- [Task item]
Show each line of the data below in which "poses" occurs.

- [Recorded data]
....................
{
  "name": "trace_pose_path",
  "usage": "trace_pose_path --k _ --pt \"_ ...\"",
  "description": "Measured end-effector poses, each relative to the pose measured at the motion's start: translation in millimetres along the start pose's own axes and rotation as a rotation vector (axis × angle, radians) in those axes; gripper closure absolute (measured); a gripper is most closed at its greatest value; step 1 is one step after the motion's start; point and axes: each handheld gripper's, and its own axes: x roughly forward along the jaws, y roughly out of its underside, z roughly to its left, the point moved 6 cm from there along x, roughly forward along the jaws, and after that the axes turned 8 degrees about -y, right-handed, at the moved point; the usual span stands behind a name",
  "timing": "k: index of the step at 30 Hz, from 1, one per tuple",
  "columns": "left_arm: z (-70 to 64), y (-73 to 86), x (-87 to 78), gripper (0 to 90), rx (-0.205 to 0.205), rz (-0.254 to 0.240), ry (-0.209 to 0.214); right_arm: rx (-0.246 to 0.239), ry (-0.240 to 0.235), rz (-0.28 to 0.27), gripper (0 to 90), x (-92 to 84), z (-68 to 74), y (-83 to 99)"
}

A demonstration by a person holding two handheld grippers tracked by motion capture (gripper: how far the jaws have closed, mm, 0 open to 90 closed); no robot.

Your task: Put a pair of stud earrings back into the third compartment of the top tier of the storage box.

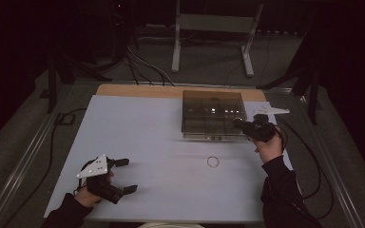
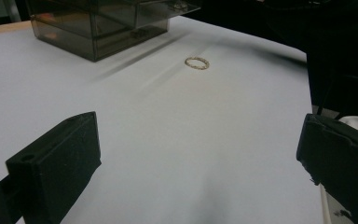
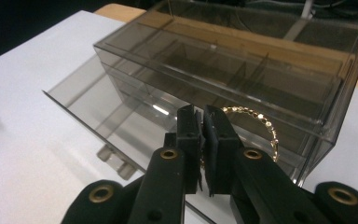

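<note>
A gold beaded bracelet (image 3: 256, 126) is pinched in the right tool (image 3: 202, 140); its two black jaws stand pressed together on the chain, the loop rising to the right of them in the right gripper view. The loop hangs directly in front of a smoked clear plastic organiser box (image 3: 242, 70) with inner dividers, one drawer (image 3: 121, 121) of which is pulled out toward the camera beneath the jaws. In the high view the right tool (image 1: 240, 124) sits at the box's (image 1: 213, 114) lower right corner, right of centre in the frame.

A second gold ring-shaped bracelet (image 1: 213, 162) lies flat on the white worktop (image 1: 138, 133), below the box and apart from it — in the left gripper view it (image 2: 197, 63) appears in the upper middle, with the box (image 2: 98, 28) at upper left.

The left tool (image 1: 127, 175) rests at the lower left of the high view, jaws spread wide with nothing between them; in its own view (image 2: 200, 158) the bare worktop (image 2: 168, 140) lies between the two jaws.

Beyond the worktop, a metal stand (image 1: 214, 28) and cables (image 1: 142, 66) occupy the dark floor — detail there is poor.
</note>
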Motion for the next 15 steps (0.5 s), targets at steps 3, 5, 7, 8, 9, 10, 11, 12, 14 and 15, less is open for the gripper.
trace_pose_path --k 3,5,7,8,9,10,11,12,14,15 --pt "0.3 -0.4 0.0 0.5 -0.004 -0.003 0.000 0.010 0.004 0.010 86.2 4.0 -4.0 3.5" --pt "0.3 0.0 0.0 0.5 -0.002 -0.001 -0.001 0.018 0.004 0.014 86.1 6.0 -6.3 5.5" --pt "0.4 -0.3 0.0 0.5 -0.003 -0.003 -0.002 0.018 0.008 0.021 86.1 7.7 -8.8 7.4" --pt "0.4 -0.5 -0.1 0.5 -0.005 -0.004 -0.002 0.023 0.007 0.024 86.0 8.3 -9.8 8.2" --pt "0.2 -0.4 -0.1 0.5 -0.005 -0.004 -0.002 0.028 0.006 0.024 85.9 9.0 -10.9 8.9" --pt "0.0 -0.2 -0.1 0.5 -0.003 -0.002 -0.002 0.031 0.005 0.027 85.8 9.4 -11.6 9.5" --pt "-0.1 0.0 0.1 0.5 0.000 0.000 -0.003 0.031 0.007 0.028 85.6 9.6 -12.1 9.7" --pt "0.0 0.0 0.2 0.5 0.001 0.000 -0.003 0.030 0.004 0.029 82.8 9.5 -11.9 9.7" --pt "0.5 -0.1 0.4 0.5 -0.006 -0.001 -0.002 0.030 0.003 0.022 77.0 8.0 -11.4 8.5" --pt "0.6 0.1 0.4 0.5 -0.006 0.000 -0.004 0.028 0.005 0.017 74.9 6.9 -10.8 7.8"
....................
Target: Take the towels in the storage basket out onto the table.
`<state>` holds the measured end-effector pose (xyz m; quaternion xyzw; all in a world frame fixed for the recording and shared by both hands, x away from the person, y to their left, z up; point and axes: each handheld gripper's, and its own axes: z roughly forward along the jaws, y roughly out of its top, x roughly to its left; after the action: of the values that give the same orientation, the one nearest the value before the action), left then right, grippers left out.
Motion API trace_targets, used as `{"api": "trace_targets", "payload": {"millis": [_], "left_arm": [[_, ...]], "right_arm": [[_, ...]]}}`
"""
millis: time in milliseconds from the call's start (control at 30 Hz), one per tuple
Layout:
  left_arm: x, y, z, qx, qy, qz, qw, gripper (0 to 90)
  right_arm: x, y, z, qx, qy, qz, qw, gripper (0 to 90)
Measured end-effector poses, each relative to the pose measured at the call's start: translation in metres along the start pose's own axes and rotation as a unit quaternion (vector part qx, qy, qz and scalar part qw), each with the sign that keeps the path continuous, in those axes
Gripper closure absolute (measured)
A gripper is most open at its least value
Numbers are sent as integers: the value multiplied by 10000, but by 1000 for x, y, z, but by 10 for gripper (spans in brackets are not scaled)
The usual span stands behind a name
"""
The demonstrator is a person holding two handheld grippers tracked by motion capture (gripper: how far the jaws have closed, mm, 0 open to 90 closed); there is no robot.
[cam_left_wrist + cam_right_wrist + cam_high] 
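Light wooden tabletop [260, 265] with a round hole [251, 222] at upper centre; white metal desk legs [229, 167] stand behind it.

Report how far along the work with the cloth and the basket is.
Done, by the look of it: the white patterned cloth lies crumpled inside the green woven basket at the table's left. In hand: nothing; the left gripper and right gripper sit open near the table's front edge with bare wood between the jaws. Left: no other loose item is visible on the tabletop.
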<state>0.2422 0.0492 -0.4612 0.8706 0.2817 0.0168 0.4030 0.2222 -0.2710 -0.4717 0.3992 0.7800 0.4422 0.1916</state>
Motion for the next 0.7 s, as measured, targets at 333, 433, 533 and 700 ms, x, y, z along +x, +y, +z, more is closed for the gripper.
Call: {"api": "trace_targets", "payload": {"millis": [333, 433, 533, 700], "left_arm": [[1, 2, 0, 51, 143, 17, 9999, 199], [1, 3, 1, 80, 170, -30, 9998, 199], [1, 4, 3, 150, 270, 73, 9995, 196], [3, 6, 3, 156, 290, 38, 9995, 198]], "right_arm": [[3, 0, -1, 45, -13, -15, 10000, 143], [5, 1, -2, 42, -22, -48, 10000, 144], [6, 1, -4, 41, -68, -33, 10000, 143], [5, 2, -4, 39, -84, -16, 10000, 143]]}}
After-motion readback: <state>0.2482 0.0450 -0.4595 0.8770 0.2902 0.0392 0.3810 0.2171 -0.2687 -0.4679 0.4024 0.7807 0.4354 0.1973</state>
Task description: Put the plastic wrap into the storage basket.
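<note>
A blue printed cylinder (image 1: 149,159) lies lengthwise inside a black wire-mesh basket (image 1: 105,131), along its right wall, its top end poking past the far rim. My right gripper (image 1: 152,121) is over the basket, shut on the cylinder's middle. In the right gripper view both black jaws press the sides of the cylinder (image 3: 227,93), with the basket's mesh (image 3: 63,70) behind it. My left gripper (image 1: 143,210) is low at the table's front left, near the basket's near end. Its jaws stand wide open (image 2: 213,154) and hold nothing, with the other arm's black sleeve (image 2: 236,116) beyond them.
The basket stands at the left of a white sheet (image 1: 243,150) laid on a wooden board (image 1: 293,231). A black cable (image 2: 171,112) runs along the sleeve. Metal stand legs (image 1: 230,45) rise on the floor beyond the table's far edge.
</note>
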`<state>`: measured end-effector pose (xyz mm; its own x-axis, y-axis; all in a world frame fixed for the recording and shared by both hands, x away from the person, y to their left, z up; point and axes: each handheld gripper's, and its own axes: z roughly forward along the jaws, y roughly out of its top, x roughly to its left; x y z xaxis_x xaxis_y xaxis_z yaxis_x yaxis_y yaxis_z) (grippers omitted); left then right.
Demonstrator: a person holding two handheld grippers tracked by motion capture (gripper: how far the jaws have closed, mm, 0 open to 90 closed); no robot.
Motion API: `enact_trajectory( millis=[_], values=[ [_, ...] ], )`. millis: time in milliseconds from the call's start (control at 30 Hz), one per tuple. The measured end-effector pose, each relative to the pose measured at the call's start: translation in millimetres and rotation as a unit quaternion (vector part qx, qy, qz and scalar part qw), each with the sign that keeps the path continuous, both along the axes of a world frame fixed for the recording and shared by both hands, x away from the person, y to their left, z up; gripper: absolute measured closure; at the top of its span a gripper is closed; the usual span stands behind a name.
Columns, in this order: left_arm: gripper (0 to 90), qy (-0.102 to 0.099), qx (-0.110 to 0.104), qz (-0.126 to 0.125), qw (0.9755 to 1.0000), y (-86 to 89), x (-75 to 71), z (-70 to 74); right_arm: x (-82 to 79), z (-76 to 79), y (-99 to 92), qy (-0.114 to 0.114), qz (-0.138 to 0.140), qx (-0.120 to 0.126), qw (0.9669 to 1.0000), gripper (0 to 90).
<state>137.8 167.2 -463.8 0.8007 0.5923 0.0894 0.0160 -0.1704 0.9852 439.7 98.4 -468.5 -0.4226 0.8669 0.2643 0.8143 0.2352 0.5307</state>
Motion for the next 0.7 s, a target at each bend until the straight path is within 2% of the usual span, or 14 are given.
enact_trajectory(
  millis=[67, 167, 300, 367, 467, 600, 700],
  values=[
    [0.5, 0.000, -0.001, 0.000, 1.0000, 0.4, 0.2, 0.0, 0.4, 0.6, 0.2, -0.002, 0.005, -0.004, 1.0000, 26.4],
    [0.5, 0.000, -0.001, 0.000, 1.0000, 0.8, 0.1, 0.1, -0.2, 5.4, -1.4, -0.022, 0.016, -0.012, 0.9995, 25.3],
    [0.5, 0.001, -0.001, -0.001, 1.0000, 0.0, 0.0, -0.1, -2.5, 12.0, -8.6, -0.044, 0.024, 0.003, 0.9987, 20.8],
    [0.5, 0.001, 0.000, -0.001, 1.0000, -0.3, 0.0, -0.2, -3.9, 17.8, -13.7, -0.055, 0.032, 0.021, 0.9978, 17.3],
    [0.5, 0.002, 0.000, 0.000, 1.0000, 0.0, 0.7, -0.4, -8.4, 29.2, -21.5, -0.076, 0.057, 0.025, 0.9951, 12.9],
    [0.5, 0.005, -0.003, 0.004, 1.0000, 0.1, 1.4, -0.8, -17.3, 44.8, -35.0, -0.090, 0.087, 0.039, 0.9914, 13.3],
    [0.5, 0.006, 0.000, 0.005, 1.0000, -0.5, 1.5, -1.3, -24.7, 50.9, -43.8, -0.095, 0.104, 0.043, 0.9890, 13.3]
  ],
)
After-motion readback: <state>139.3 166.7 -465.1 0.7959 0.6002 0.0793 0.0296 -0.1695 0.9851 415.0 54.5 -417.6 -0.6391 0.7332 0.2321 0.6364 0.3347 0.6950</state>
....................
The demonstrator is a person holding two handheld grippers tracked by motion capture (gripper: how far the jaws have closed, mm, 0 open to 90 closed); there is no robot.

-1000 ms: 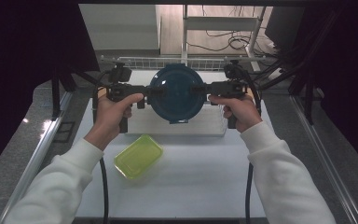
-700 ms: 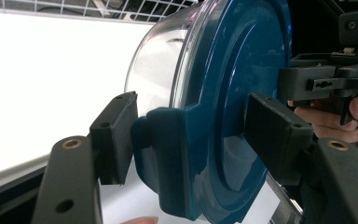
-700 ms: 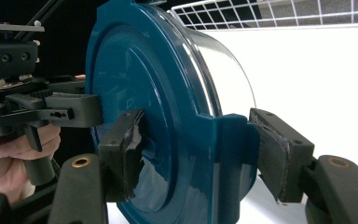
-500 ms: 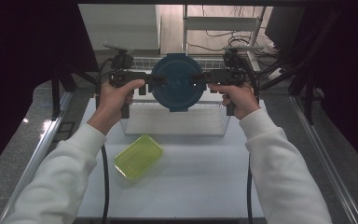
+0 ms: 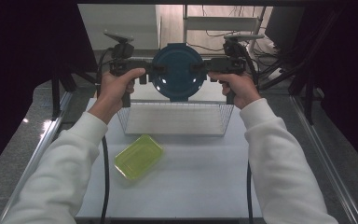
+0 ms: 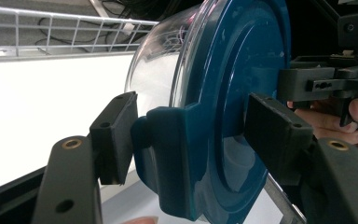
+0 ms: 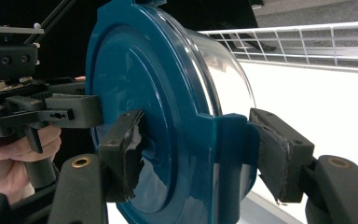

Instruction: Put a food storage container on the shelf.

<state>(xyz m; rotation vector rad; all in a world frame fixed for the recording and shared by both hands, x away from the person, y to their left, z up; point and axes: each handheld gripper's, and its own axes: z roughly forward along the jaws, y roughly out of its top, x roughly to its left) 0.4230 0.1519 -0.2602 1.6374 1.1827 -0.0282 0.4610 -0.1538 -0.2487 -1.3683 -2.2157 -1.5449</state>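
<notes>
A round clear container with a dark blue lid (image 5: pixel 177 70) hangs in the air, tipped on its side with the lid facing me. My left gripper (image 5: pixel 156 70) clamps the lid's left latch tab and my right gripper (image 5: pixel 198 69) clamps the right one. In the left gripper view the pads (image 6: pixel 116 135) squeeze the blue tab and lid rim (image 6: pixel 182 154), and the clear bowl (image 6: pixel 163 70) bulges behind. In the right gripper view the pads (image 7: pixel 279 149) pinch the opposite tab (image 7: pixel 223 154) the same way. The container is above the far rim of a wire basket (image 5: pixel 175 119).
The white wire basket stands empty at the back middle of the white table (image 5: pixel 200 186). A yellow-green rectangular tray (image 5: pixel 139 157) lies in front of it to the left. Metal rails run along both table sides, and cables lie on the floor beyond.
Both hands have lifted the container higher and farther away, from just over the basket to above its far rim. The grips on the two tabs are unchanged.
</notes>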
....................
- [Result for this exercise]
  "description": "Measured end-effector poses, each relative to the pose measured at the motion's start: translation in millimetres along the start pose's own axes and rotation as a rotation vector (axis × angle, radians) in those axes; gripper closure absolute (measured); a gripper is most closed at its greatest value; step 1 is one step after the motion's start; point and axes: each handheld gripper's, and its own axes: x roughly forward along the jaws, y roughly out of its underside, z roughly to its left, the point moved 6 cm from there along x, roughly forward along the jaws, and after that the axes turned 8 degrees about -y, right-handed, at the moved point; the usual span stands behind a name",
Measured end-effector poses, each relative to the pose measured at the call's start: translation in metres along the start pose's own axes and rotation as a unit quaternion (vector part qx, qy, qz and scalar part qw), each with the sign that keeps the path continuous, in those axes

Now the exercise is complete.